Suite de la série sur Marcellienne Expilly.
Pour répondre à la demande du conseil de guerre, la gendarmerie d’Auxerre a écrit le 25 juillet 1872 qu’elle avait vérifié tous les registres d’état civil de l’arrondissement — à la main, à l’œil, en les feuilletant, il devait y avoir des copies des registres centralisés à la préfecture, et c’est moins difficile que les utilisateurs des archives « en ligne » peut-être le croient. Il n’y a qu’une Amélie Célestine Clairiot. Et la gendarmerie a même retrouvé tous les renseignements sur Marcellienne… Ces renseignements permettent un nouveau rapport au conseil de guerre. Dont je cite l’essentiel:
Il résulte d’une enquête faite à Auxerre par la gendarmerie que le 15 novembre 1848, à 6 h 1/2 du soir, il a été déposé au tour de l’hospice des enfants trouvés d’Auxerre [aucun document ne dit complètement la vérité, c’est l’Hôtel-Dieu qui était nommé dans l’acte de naissance — mais ce tour était peut-être à l’Hôtel-Dieu], une fille qui a été baptisée [j’avoue que je ne m’étais pas posé la question du baptême…] Marcellienne Expilly. Cette fille portait, attaché à ses langes, un billet contenant ces mots : le 15, à 6h1/2 du soir a été déposée Marie Emelie.

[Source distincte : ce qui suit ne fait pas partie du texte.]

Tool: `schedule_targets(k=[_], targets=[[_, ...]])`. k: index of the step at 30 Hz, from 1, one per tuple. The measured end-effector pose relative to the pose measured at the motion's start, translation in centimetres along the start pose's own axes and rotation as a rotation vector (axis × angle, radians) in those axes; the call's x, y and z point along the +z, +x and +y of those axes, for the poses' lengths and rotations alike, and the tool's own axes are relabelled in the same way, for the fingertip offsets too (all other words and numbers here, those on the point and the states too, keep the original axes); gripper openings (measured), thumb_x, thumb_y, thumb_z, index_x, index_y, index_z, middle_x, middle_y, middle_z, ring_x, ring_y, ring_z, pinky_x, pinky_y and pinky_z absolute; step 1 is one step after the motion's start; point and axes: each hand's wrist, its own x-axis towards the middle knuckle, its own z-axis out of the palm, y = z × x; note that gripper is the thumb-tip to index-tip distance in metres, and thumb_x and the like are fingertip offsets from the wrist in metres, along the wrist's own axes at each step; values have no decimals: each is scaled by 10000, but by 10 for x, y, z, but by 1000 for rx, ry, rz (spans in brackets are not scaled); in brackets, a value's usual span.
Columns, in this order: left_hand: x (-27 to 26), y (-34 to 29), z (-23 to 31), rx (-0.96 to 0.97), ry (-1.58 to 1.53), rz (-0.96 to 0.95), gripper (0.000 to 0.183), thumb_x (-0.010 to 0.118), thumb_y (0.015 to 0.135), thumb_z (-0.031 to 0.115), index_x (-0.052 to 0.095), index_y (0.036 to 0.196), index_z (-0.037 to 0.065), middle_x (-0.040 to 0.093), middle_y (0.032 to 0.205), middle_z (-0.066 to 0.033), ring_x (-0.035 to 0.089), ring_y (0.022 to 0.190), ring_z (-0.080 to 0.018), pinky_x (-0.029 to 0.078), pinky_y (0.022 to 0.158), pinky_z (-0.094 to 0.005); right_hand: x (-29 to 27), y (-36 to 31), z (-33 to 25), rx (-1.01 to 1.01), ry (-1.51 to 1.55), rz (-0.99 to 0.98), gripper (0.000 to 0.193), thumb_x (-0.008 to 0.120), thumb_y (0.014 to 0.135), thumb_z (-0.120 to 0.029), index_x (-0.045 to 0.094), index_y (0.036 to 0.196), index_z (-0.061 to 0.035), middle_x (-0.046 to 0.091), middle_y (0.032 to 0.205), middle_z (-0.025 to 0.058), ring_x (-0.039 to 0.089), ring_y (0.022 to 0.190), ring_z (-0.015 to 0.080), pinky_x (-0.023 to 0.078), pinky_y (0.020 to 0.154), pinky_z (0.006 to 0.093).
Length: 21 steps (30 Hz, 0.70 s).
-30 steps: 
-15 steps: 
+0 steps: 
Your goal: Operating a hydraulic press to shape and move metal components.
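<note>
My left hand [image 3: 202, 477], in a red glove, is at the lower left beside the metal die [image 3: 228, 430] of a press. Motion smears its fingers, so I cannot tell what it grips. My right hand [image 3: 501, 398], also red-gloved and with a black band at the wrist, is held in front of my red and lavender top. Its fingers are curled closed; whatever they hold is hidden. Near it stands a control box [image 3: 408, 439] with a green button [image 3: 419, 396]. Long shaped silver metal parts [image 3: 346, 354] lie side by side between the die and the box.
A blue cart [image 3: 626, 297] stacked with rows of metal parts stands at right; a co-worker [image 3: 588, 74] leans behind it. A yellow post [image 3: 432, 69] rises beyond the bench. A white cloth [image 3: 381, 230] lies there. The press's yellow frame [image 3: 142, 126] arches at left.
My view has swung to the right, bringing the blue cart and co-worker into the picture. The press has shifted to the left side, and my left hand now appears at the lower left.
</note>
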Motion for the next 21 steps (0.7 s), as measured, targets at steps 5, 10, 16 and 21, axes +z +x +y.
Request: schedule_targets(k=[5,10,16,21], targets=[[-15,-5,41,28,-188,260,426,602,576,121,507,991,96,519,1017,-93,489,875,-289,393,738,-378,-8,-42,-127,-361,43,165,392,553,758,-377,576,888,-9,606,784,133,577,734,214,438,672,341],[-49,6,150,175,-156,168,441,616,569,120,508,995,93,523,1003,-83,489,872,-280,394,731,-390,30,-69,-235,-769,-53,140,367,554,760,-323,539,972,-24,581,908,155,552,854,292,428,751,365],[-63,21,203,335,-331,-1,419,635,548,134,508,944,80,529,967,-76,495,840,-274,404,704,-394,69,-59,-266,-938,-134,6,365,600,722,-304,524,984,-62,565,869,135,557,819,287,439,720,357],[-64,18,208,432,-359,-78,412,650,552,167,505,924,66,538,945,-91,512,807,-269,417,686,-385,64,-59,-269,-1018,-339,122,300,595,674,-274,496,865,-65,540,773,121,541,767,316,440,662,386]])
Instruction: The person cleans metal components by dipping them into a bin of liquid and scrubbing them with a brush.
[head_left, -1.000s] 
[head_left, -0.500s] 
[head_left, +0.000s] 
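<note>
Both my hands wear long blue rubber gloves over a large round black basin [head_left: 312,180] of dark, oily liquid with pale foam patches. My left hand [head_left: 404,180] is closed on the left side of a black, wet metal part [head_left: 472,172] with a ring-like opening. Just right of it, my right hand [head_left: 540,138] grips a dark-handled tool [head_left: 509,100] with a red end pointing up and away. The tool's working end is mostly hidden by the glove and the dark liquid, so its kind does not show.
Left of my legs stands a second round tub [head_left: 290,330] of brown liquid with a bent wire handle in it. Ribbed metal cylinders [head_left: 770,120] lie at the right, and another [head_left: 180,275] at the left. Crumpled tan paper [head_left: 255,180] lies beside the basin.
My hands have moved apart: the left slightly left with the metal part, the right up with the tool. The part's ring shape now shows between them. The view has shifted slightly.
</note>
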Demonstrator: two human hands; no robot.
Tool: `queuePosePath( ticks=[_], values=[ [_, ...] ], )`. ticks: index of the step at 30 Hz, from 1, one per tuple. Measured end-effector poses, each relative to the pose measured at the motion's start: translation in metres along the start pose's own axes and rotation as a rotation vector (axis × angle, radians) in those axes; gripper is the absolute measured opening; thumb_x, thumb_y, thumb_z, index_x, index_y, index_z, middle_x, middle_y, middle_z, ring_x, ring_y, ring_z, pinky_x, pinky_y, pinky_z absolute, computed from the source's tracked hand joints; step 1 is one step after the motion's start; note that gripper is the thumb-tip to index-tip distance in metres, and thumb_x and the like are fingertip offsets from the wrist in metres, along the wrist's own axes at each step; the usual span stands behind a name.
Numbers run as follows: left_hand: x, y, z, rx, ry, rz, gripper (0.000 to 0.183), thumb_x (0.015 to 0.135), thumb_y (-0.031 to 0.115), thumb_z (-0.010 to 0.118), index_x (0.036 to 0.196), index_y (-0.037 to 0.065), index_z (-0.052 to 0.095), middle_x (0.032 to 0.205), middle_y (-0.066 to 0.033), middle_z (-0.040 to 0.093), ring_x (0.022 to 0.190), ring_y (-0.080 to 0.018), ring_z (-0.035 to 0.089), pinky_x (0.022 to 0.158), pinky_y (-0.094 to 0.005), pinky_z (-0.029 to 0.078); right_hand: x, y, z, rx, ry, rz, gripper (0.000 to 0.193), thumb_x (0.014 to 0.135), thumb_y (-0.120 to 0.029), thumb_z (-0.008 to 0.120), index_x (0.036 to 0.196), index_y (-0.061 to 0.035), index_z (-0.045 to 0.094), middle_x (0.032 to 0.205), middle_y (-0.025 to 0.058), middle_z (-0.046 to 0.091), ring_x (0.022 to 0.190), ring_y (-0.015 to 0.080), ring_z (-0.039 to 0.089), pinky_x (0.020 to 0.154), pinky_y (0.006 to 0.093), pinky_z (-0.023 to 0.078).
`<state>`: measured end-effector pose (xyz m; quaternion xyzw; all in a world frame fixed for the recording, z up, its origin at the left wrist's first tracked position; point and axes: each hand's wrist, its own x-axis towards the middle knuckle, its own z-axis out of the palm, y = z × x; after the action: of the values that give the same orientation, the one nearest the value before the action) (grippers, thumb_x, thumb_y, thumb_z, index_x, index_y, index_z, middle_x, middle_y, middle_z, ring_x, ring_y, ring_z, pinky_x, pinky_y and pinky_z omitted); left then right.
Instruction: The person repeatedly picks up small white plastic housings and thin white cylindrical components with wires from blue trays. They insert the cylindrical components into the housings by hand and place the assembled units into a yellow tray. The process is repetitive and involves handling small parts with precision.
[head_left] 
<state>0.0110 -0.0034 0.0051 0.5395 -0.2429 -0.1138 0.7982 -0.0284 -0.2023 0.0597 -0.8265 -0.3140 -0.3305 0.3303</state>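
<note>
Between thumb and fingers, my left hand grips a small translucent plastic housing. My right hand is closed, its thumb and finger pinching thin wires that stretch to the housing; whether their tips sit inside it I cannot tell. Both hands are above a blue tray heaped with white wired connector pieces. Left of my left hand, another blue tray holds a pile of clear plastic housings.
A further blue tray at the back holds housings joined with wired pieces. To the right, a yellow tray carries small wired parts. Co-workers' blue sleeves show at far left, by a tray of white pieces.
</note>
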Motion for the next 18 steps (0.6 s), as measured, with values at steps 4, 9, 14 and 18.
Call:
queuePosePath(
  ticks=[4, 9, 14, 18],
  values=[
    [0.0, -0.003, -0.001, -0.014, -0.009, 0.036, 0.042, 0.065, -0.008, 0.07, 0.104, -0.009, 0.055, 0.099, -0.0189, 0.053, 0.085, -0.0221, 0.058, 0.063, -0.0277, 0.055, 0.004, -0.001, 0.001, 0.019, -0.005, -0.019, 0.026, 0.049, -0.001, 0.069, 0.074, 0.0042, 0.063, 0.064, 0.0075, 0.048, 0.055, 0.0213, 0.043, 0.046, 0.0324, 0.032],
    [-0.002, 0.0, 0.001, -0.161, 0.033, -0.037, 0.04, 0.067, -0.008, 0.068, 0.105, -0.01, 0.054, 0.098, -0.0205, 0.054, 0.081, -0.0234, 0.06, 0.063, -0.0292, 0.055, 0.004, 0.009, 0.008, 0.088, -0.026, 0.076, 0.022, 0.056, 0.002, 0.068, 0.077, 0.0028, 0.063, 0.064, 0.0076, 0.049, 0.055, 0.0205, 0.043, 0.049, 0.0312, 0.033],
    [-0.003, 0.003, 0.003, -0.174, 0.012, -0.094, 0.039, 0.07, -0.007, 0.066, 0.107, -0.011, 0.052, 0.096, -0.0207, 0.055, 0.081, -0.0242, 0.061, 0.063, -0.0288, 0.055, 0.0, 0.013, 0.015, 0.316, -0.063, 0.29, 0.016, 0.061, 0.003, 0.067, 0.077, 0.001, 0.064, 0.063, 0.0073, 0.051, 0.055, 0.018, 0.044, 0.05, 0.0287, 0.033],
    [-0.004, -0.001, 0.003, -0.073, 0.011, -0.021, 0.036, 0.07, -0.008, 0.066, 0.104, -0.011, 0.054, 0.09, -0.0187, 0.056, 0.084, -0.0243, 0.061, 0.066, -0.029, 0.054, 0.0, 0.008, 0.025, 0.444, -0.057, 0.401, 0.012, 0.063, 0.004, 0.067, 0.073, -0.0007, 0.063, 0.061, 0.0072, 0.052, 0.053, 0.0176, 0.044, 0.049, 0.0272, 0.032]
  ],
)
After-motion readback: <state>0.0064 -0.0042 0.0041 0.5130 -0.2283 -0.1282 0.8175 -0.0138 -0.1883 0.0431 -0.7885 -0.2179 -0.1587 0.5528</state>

Par ce fait, l’enfant du sexe féminin déposé le 15 novembre 1848 à l’hospice d’Auxerre a nom Marcellienne Expilly [je n’ai pas compris la logique de la déduction].
Mis [ce militaire savait bien que le mot « enfant » était masculin, j’ai conservé son orthographe aussi peu inclusive que cohérente] en nourrice et élevé jusqu’à l’âge de 7 ans chez le Sr Poulet de Lecol [Poulet et Lecol, ont dit les gendarmes, elle a donc dû changer de nourrice] au hameau de Valvay [Volvant], commune de Diges [très près de Pourrain, la commune qu’avait nommée la condamnée dans un de ses interrogatoires], puis mis en service, à l’âge de 11 ans, chez Madame Vve Savouret, aubergiste à Fouronne[s] (Yonne) où elle a fait sa première communion, cet enfant est rentré à l’hospice en 1864.
Le 11 [12] mai 1868, ce même enfant Marcellienne Expilly s’est mariée au nommé Adolphe Eugène, enfant des hospices de Paris.
Cette fille a toujours eu une mauvaise conduite et a quitté son mari au bout de 17 mois de mariage, c’est-à-dire, dans le courant d’octobre 1869, pour aller à Paris [Les 17 mois viennent du maire, mais nous avons vu qu’elle était sans doute partie beaucoup plus tôt].
Depuis cette époque, son mari est sans nouvelles d’elle.
Et voilà. Nous en savons enfin un peu plus sur sa biographie, des informations qu’il est facile d’aller vérifier dans les recensements — mais nous ne savons rien de la façon dont elle a vécu ses premières années en nourrice à la campagne, comment elle a été traitée là, puis à l’auberge, servante d’auberge, à 11 ans… Respirons : elle ne savait pas signer son nom, mais elle a été baptisée et a fait sa première communion.
Puisque nous en sommes à sa personnalité, j’ajoute que les rapports utilisés ci-dessus utilisent comportent un signalement de l’accusée. Nous avons vu passer un photographe de ses amants, mais il ne s’est pas donné la peine de nous conserver une photographie d’elle. Il est pourtant possible qu’il en existe une — on en trouve une, en tout cas, sur les site des Amies et amis de la Commune, mais je ne comprends pas la source (citer un site ouèbe qui ne donne pas de source n’est pas donner une source!). Alors, le signalement:
Elle mesure 1,63 m, ses cheveux et ses sourcils sont châtains, son front est ordinaire, ses yeux sont gris, son nez est petit et sa bouche moyenne, son menton est rond et son visage ovale, son teint et mat. Elle est célibataire et catholique (cela suit le signalement…).
Noter que son dossier aux archives du bagne, un peu plus d’un an après, lui trouve 1,53 m (et est d’accord sur le reste). Blonde et de taille moyenne (ce qui ne permet pas de trancher — 1,63 m était plutôt grand, à l’époque, pour une femme), dit son mari. Car il y a un mari… mais je le garde pour le prochain épisode.
*
Le signalement sur l’interrogatoire du 23 avril 1872 fait notre image de couverture.
Source: toujours, au SHD, le GR 8 J 224. Merci à Maxime Jourdan pour ses photographies de ces documents.
Merci à Jean-Jacques Méric pour son aide.